Sonntag, 1. November 2015

Müttererbe



Ria Neumann

Müttererbe - Erzählung

Donat Verlag, 2012













Das Buch beginnt mit einem Segelflug, einem Bild der Freiheit. Mara fliegt.
Doch dann dreht sich das Bild und aus Freiheit wird Dunkelheit.
Die Ich- Erzählerin und beste Freundin Maras betrachtet sie und ihre Mutter Gerine aus dem Blickwinkel einer Frau, die ihre eigene Mutter früh verloren hat und kinderlos geblieben ist.

Im Riesengebirge wird Gerine vor dem zweiten Weltkrieg geboren. Als sie fünfzehn ist, beschließt ihre Mutter, sie nach Prag in ein Kloster zu schicken. Sie sei jetzt alt genug, ihr Leben selbst in die Hand zu nehmen. Der zweite Weltkrieg hat begonnen und Gerine lernt einen deutschen Offizier kennen, der bald wieder an die Front muss, nicht weiß, dass Gerine schwanger ist. Die Identität des Vaters bleibt ihr Geheimnis.
Das Kind, Margarete, das sich später selbst Mara nennt, ist ungewollt und ungeliebt. Gerine gibt es zu ihrer Tante und kümmert sich nicht mehr. Bis die Tante wenige Jahre später zu alt ist.
Im Stakkato der Gedanken stößt die Geschichte vor, erzählt von Trostlosigkeit und Wut, Angst vor dem Kriegsgeschehen, einer Flucht nach Deutschland und dem Nieankommen. Nirgendwo.

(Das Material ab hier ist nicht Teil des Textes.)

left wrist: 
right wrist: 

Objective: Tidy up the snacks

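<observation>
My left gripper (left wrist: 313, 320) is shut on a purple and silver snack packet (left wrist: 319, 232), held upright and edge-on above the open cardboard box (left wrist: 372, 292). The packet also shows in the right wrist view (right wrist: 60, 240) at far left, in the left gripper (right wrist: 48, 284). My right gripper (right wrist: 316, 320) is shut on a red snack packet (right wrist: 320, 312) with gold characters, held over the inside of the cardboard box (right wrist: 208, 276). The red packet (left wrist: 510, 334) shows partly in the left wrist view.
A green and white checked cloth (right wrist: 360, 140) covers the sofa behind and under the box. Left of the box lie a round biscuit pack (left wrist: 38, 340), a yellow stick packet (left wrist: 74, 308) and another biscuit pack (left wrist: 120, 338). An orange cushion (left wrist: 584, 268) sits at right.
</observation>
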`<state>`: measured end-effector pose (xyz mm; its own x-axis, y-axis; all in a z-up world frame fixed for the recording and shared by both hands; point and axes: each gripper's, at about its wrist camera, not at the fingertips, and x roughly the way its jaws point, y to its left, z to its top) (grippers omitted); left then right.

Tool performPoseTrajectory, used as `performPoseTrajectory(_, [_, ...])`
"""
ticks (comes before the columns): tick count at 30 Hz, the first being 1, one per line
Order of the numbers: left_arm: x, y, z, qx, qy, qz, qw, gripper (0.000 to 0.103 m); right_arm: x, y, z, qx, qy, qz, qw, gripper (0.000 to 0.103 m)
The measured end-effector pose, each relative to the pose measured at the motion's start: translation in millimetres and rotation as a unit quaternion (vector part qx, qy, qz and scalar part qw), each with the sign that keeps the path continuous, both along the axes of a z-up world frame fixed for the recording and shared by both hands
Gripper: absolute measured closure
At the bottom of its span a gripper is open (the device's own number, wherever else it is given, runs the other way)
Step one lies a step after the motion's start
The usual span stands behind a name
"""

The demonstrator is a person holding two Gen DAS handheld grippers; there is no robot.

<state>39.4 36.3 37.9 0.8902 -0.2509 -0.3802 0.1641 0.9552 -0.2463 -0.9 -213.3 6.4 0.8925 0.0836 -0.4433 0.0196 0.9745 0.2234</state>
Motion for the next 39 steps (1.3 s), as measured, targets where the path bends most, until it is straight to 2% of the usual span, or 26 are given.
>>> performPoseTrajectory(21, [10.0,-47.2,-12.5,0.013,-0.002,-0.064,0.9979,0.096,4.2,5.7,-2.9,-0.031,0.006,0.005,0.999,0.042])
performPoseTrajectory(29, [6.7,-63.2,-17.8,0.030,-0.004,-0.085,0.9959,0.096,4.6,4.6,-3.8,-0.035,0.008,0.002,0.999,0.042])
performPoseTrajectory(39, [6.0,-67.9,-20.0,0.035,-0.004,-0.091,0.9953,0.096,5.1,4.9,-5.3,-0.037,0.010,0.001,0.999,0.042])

Das klebrige Netz zwischen Mutter und Tochter bildet den Kern der Erzählung. Voller Hass und doch krankhaft abhängig voneinander, machen sich Gerine und Mara das Leben zur Hölle. Die ungeliebte Tochter kann weder gehen, noch sich auf die Liebe zu einem anderen Menschen einlassen.
Meistens im Hintergrund, versucht die Erzählerin zu vermitteln, zu begreifen. Sie sehnt sich nach Harmonie zwischen Mutter und Tochter, sehnt sich nach einer eigenen Geschichte.
Ein Mann, der an Maras Seite auftaucht, ist über Jahre Beiwerk, weniger wichtig als die Katze, der körperliche Nähe maßlos gestattet wird.

Zum Schluss überstürzen sich die Ereignisse, Geheimnisse werden gelüftet, und wäre das alles rechtzeitig geschehen, hätte das Ende ein anderes sein können. Vielleicht.


Ein eindrücklich geschriebenes Buch, das mich die Frauen spüren und sehen lässt, auch die Erzählerin, die nur durch ihre Sicht der Dinge beschrieben wird.
So wenig nah Gerine und Mara sich selbst kommen, so sehr bedrängen sie mich in ihrer Not.
Auch die Erzählerin wird immer wieder dazu verführt, sich Gedanken zu machen, den aus der Spur geratenen Alltag von Freundin und Mutter mitzuleben. Sie beherrschen ihre Umgebung und für eine Zeit auch mich.
Während des Lesens und zwischen Fassungslosigkeit und Wut blitzte immer wieder Verstehen und  Empathie.
'Müttererbe' ist nach einmaliger Lektüre nicht ausgelesen. Ich werde es sicher noch einmal in die Hand nehmen und von vorn beginnen.


Ria Neumann wurde 1941 in Lemwerder geboren und lebt jetzt in Osterholz-Scharmbeck.
Weitere Bücher:

Schwarze Johannisbeeren - Erzählung      Verlag DER NEUE, Delmenhorst, 1998
Glücklos und Niete - Novelle                     Verlag DER NEUE, Delmenhorst, 1998
Die Lücke - Erzählung                              Donat Verlag, Bremen, 2004
Tote Winkel - Kurzgeschichten                  Donat Verlag, Bremen, 2007
Tunnelblick - Roman                                 Donat Verlag, Bremen, 2009

Für das Manuskript 'Schwarze Johannisbeeren' erhielt die Autorin 1996 das Autorenstipendium des Bremer Senators für Wissenschaft, Kultur und Sport.
Im Jahr 2005 bekam sie für die Kurzgeschichte 'Meines Vaters Ringelrosen' (im Band 'Tote Winkel' enthalten) den 'Irseer Pegasus' der Schwabenakademie Irsee.